Sunday, June 24, 2007

Fears That Nature Performed a Coup de Grâce on Kansas Town

Published: June 24, 2007


It is morning in Greensburg, population uncertain. The sun rises from the flat-line horizon to cast light upon the tidy curbside piles of debris that had been homes, the untidy piles of brick that had been downtown, the denuded trees that now look like pale hands reaching skyward.

In the context of Kansas, the violent thunderstorm that had rolled through overnight was no more than a street-cleaning; a cosmic throat-clearing, really. Now, on the last day of spring and seven weeks after the tornado, another morning has come to say it was not a dream, your entire town really is gone.

Yes, a tornado nearly two miles wide really did mow through here one night last month. It really did kill 10 of the 1,450 residents. It really did destroy just about every house, business and church, as though determined to erase Greensburg, home of the World’s Largest Hand-Dug Well, from memory. And yes, all this in about the time it takes for a cup of coffee to cool.

The adrenaline rush that immediately followed the disaster, the gumption that temporarily displaced the grief, has slowed with the passing time and the rising heat. The extraordinary has become mundane, so much so that the incessant broadcasts of disaster updates — 1610 on your AM dial — serve as a kind of Muzak of catastrophe.

Residents have until July 15 to retrieve their pets at the former Countryside Vet Clinic ... FEMA is hiring for local positions ... Kansas All Hazards Behavioral Health is offering crisis counseling ... Leave room for emergency and military vehicles when parking ...

In Davis Park, where 205-mile-an-hour winds left the ball field’s scoreboard bowing as if in deference, young AmeriCorps volunteers mill about their encampment. As they clean out the destroyed homes — saving photo albums and tossing moldy clothes with clinical detachment — they hear the doubts that residents harbor about Greensburg’s future.

Sabrina Hilton, 24, a suntanned and mosquito-bitten AmeriCorps volunteer from St. Louis, says that many people just want their homes “ ’dozed” so that they can move on. “A lot of older residents don’t see the value in building again,” she says. “They can’t fathom putting the energy into it.”

At park’s edge, under a red and white tent left over from a religious Mother’s Day service more than a month ago, people from all walks sign up to volunteer their services.

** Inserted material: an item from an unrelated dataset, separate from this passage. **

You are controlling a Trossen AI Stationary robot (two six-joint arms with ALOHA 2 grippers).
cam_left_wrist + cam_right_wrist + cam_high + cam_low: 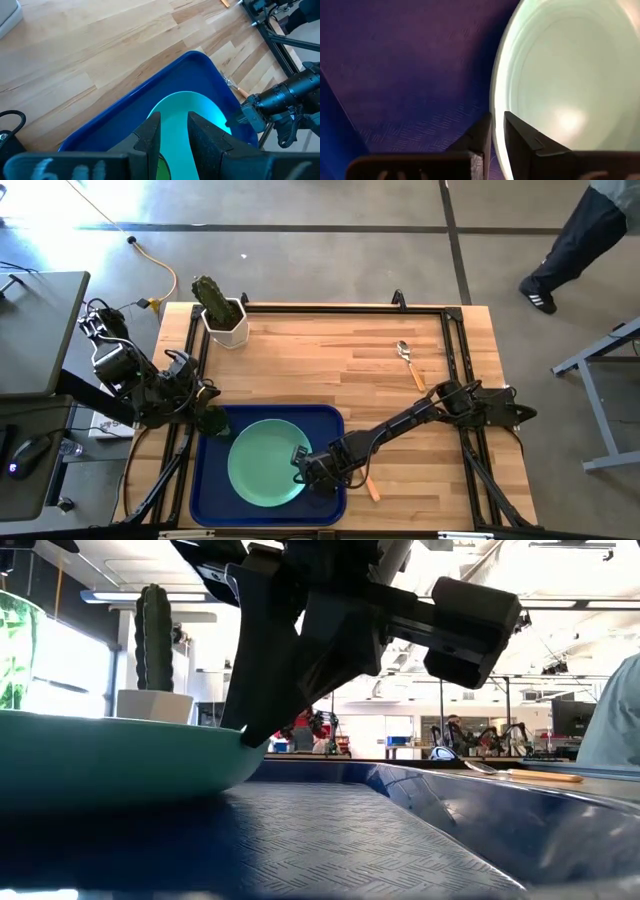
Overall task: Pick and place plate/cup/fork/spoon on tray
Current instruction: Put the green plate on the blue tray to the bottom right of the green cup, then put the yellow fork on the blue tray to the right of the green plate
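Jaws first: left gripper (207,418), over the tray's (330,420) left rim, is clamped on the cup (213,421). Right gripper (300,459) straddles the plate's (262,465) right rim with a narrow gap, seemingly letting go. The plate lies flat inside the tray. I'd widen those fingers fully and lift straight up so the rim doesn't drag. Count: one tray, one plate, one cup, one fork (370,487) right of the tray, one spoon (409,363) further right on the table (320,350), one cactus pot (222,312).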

An AmeriCorps volunteer assigns them to lots that need clearing and offers them gloves and rakes.

Here comes Daniel Miller, 65, a straw-hatted carpenter from Arkansas who has been here a month. His team of Mennonite volunteers is nearly finished clearing a lot on West Florida Avenue and is looking for its next assignment. He say he tries not to focus on the ruined family belongings at his feet; if he did, he could not work.

And here come two white-haired bikers from New Mexico, both 64, who call themselves Totem-Jane and Ladders. Rolling past the destruction along Kansas Avenue, they had decided there was no choice but to stop, accept two rakes and spend a few hours on a lot on South Bay Street.

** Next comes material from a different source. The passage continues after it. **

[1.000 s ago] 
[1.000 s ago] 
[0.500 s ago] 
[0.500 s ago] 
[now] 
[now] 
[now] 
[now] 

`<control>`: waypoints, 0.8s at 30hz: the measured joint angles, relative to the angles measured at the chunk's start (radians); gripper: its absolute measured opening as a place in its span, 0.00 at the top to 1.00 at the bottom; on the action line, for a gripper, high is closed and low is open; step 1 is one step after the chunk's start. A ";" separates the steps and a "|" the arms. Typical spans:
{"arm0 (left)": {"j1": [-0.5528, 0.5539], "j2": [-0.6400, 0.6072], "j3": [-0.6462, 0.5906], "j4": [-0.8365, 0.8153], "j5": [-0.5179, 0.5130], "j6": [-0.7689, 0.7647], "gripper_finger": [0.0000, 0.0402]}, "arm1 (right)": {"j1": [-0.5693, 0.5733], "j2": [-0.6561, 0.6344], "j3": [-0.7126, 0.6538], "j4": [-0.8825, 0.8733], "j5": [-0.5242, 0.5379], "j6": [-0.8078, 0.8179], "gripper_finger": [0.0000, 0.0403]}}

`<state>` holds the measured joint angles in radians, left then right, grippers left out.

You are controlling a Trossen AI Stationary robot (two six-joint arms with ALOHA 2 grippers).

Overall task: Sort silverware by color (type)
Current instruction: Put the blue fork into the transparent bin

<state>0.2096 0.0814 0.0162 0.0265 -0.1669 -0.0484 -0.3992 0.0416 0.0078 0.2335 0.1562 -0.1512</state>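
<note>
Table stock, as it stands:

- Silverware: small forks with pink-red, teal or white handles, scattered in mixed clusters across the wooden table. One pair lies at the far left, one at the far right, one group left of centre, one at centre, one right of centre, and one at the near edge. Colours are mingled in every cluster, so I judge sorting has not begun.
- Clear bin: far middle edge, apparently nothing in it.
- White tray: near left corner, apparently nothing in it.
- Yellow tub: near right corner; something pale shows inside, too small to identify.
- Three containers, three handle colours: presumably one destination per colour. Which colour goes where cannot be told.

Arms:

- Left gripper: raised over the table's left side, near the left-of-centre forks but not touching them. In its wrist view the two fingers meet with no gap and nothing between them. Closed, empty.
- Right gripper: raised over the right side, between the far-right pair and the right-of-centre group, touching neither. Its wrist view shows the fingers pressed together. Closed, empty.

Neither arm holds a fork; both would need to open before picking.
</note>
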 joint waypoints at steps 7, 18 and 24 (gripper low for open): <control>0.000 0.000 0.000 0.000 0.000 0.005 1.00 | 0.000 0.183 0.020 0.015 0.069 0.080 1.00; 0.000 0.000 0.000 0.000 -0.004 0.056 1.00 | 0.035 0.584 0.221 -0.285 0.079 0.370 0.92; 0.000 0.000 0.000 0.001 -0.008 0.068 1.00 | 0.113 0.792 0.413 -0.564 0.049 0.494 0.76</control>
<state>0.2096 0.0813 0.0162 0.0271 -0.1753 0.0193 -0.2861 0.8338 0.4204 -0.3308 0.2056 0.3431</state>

“We thought they could use a little help,” Totem-Jane says.

It is afternoon in Greensburg, and the sun is high and hot. Jon Clark, 58, catches his breath in front of what had been his printing shop on Main Street. The night of the tornado, Mr. Clark, a Vietnam War veteran, and his father, Harold, a World War II veteran, hunkered down in the basement of their home, waiting for this battle of nature to subside.

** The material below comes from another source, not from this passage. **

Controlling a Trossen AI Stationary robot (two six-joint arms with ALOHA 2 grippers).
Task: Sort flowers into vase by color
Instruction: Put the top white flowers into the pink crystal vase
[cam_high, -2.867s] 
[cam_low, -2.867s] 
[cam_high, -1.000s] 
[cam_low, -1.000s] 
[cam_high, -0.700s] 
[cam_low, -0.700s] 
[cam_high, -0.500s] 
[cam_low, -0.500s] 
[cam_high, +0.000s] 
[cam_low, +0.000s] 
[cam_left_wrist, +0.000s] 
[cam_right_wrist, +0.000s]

When some semblance of calm came, the son poked his head out.

The father asked: Is the house gone?

The son answered: Dad, I think everything is gone. Including the house.

Jon Clark, weathered, lanky, points out what was where. This hole in the ground was Hunter Drug Store; you should have seen its classic soda fountain. This pile was the county museum, where the town’s relics were kept. And this collapsed building here was the Twilight Theatre, with its uncomfortable chairs and fabulous tin ceiling.

“This is the lobby here,” he says, standing in daylight, a few feet from the concession stand’s marquee. Pop, $1.50. Beef jerky, 75 cents.

Mr. Clark says he struggles with the knowledge that Greensburg, 110 miles west of Wichita, was in steady, aging decline, and that many of those displaced by the tornado are not coming back. “It’s a real thorny issue,” he says. “Was this storm a mercy killing?”

True, some government officials see a rare opportunity to build a town anew — to transform Greensburg into an environmental, economic model of modern rural life, a place that attracts rather than loses young people. Visions of a new, different downtown are already being considered.

But Mr. Clark says that as debris piles are carted away and the town is wiped clean of virtually all but its roads, his ache of loss intensifies. “At least I could recognize the rubble,” he says.

It is evening in Greensburg, and the little left standing casts long shadows. The volunteers return their rakes and the claws of demolition take their last few swipes, while strong breezes from the south blow through the deserted streets to create phantom movement.

A twirl of dust rises from rubble on Florida Avenue. An electric fan spins at curbside on Walnut. And at a broken, abandoned house on Lincoln, a screen door slams shut.